Еду, как указано, в дом — на каком-то неведомом мне канале, адрес вспомнить не могу. Дверь открывает Зора, жена Вилли, и проводит меня в комнату, где меня уже ждет отец. Он несколько осунулся, лицо желтоватое и очень серьезное, без всякой улыбки. Он уже две недели, как вышел из тюрьмы, но никто не знает, что он

 

- 29 -

в городе и чтобы я, конечно, никому не говорила (особенно маме), и что завтра с утра он, Елена Исаакиевна и Боба Гревс, и его старшая сестра Ася — все переходят границу в Финляндию, недалеко от Белоострова. Значит прощаемся надолго, навсегда ? "Что ты, что ты, — восклицает папа, — этому скоро конец, уже силы собираются в Финляндии, в Эстонии, на Юге России. Я скоро вернусь, — уверенно говорит папа, — и тогда улажу все семейные дела".

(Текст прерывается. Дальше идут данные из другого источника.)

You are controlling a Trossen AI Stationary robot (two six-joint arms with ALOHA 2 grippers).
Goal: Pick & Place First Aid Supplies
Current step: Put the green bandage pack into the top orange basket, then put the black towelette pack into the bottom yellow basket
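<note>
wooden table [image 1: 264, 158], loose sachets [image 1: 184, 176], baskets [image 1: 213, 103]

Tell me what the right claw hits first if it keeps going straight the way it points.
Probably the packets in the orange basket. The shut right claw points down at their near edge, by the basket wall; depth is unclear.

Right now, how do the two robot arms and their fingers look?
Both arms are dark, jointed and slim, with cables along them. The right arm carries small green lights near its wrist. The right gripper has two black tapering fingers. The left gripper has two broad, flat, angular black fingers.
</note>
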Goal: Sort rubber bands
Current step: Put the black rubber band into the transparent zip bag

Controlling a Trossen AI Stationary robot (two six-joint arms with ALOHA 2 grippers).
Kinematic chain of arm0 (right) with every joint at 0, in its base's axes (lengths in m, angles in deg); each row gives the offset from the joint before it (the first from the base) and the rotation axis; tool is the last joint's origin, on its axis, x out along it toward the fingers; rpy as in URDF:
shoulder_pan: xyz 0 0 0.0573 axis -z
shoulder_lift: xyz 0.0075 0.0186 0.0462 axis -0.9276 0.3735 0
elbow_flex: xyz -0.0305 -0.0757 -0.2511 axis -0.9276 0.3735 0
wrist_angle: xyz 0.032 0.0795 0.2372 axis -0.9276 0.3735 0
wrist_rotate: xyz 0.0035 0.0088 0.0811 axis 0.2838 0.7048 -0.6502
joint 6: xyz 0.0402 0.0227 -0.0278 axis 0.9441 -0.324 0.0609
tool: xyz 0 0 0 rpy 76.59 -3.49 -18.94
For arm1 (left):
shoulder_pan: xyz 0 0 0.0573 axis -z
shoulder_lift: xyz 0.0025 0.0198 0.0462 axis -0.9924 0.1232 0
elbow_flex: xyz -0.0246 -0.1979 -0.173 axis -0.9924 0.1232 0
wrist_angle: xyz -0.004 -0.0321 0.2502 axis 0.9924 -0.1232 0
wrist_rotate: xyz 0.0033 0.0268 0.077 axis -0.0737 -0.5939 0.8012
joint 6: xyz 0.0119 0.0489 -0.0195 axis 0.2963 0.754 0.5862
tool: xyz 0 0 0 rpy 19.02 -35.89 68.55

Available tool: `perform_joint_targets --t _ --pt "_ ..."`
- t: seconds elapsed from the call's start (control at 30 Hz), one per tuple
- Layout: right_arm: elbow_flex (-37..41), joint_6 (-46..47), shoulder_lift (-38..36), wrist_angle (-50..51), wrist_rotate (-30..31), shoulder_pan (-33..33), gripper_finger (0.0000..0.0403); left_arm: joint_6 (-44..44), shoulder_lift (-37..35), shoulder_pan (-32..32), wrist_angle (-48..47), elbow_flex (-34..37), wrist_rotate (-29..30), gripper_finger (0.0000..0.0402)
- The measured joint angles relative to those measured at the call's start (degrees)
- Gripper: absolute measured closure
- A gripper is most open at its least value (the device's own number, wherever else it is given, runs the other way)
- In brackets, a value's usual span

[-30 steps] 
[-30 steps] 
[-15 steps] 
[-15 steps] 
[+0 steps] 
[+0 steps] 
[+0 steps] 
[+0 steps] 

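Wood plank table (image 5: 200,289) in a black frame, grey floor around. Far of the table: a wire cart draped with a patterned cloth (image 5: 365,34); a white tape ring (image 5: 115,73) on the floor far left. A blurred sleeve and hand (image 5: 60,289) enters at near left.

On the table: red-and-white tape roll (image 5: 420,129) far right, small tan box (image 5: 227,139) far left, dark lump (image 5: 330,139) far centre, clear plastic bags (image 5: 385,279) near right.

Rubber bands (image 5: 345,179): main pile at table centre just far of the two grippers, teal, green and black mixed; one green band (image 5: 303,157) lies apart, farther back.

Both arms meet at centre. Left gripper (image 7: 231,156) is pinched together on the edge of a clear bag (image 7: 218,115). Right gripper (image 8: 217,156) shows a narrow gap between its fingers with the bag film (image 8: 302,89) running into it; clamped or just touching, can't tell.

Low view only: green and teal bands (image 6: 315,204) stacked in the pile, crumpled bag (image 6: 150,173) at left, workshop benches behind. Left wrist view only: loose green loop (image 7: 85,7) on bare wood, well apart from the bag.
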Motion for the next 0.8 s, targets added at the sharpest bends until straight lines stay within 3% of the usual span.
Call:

На прощание отец мне говорит : "Только ни за что не покидай Петрограда, даже если и голодно: в большом городе есть шансы выжить - в провинции или в деревне тебя сразу заметят, и там ты погибнешь". Мы прощаемся, и я вскоре узнаю (от кого ? может быть от д-ра Ясенского или от папиного секретаря Захарова), что вся группа благополучно перешла в Финляндию.

Я, конечно, в то время не знала и не понимала даже отчасти, как же это мой отец был освобожден, да еще кому-то "на поруки" ? Но тогда, в Петрограде, я не пыталась узнать — да и у кого было спросить ?

В Париже Елена Исаакиевна — здесь она жила с моим отцом вплоть до его кончины в 1938 г. - не раз рассказывала мне историю освобождения отца. Однако перед тем, как перейти к удивительной истории этого освобождения, хочу сейчас, через столько лет, постараться критически подойти к моему поведению во время моей поездки в Москву. Я и тогда, когда в 1918 г. вернулась в Петроград, была несколько смущена своими, так сказать, "подвигами" в Москве... А сейчас все эти легкомысленные и, в общем, безответственные мои походы в Кремль кажутся мне не то "лихачевством", не то "гусарством", которые могли в итоге только ухудшить положение отца. А ведь несмотря на какое-то внешнее его "благополучие", когда я его видела в Бутырке и он казался вполне спокойным, -положение его было очень серьезным: его ждал очень строгий приговор — скорее всего, расстрел.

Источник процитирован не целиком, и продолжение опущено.